Unlike past rating-based studies that did not find higher-order factors in common marmosets [13,17,31], we found two such factors. Robustness checks indicated that these higher-order domains partly reflect a tendency for raters to see some traits as more correlated than others. However, these analyses could not exclude the possibility that these factors represented a higher-level of personality organization, perhaps reflecting group personalities [cf. 12]. Although there have been reports of higher-order factors of human personality [e.g., 82], including a so-called “general factor of personality” [e.g., 83], these reports have been criticized [e.g., 8486]. The problems that affect human studies that purportedly find higher-order personality factors were absent in the present study: each animal was rated by two or three keepers, the correlations among latent variables were considerable, and adjusting for rater effects increased rather than decreased some interfactor correlations. Nevertheless, because second-order factors were not identified in other studies of common marmosets [13,17,31,44], including one that included 77 of the same animals, prior to interpreting the meaning of this phenomenon, we urge an attempt to replicate these findings and an analysis of similar data using more flexible modeling techniques [e.g., 11].

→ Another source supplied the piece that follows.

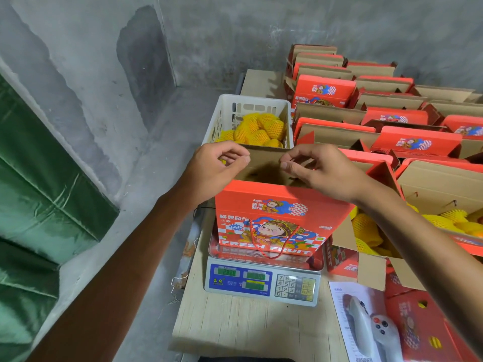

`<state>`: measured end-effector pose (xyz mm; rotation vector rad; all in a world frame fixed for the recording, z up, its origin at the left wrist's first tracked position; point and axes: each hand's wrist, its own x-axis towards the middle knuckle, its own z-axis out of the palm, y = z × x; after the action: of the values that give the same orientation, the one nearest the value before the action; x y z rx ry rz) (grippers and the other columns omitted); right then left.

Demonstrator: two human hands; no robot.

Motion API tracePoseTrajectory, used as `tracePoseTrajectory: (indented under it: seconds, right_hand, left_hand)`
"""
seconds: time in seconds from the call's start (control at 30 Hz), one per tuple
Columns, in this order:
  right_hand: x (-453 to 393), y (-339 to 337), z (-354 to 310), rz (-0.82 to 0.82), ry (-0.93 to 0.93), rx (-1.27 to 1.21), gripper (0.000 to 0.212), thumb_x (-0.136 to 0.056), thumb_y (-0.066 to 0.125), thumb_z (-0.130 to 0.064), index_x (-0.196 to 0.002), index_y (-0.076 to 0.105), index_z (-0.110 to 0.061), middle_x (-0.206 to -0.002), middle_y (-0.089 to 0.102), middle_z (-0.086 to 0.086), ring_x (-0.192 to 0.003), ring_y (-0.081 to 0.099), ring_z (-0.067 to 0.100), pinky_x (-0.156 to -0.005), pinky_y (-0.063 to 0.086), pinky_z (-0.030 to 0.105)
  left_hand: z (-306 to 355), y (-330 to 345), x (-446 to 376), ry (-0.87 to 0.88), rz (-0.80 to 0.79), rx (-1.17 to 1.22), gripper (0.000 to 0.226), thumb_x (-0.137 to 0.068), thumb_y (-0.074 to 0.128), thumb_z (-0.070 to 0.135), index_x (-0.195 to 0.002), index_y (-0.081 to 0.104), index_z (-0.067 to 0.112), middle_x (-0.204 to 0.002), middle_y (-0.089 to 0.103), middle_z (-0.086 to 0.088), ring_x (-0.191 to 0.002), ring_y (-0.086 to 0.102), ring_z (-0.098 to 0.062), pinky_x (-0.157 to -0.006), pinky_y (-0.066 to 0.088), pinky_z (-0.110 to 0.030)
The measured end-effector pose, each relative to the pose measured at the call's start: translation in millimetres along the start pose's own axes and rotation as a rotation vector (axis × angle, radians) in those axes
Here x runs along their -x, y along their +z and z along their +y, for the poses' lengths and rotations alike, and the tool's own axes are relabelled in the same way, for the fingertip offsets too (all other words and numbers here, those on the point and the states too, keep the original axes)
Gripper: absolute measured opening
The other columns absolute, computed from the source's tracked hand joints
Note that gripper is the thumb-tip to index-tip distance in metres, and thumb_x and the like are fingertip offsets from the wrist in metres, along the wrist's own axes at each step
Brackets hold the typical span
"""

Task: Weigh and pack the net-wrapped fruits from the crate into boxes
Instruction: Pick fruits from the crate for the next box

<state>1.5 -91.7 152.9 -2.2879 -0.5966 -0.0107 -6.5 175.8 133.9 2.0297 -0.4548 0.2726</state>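
A: What crowds the red box [274, 218] on the scale [262, 280]?

B: Plenty. At its 12 o'clock stands the white crate [230, 111], with net-wrapped fruits [258, 129] heaped against its far right corner. From 1 to 3 o'clock run rows of open red boxes [407, 131], flaps up. Just at 3 o'clock an open carton [376, 246] holds more yellow-netted fruit, its brown flap leaning close to the box on the scale.

A: And the hands?

B: Both sit at the top rear flap of the box. The left hand [217, 165] has its fingers curled, thumb and forefinger pinched at the flap's left edge; the right hand [318, 171] pinches at the right end of the same flap. Whether anything thin lies between the fingertips, I cannot tell. A red cord handle [269, 241] hangs down the printed front.

A: Nearer the person?

B: At 5 o'clock a printed sheet [347, 317] with a grey handheld device [371, 333] on it, beside flat red packaging [423, 325]. The scale's green readouts are lit, digits blurred.

A: The surface, the room?

B: A pale wooden desk [251, 325], grain showing. Rough grey concrete walls [222, 35] and floor [146, 194], and a green tarpaulin [39, 194] at 9 o'clock.
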Motion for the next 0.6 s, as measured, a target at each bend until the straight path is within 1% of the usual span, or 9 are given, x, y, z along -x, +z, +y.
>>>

The findings from the present study are consistent with the possibility that common marmosets evolved a personality structure that includes a domain or domains associated with self-control, such as the sort that are found in larger-brained primates, including brown capuchin monkeys [28], chimpanzees [39], and humans [59]. As these species share only a very distant common ancestors with Callitrichids and have very different socioecologies, these traits are not likely to be homologous. Instead, the presence of a domain related to self-control in common marmosets likely reflects convergent evolution that was driven by the need for individuals to meet the demands associated with cooperative breeding. Although, it is worth noting that there is still variability between studies in how these traits group, studies that examine the role that factors such as Conscientiousness, Patience, or Impulsivity play in infant rearing, especially by helpers, among common marmosets are needed to test this hypothesis.

As in our study of a subsample of these subjects [13], we found personality-subjective well-being correlations that were consistent with those found in studies of humans [45,46] and nonhuman primates [40,4751]. These findings, and those in humans and great apes that indicate that a common genetic background underlies these traits [8792], are consistent with the possibility that these relationships are ancestral.

Our failure to find association between SNPs related to the serotonin 1a receptor gene and either personality domains is not consistent with previous findings of an association between this genotype and personality in chimpanzees [54]. It is possible that our failure to find associations resulted from the personality measure that we used. However, as the associations between personality and serotonin-related genes in humans are likely false positives [93], we suspect that we did not find any associations because there were none.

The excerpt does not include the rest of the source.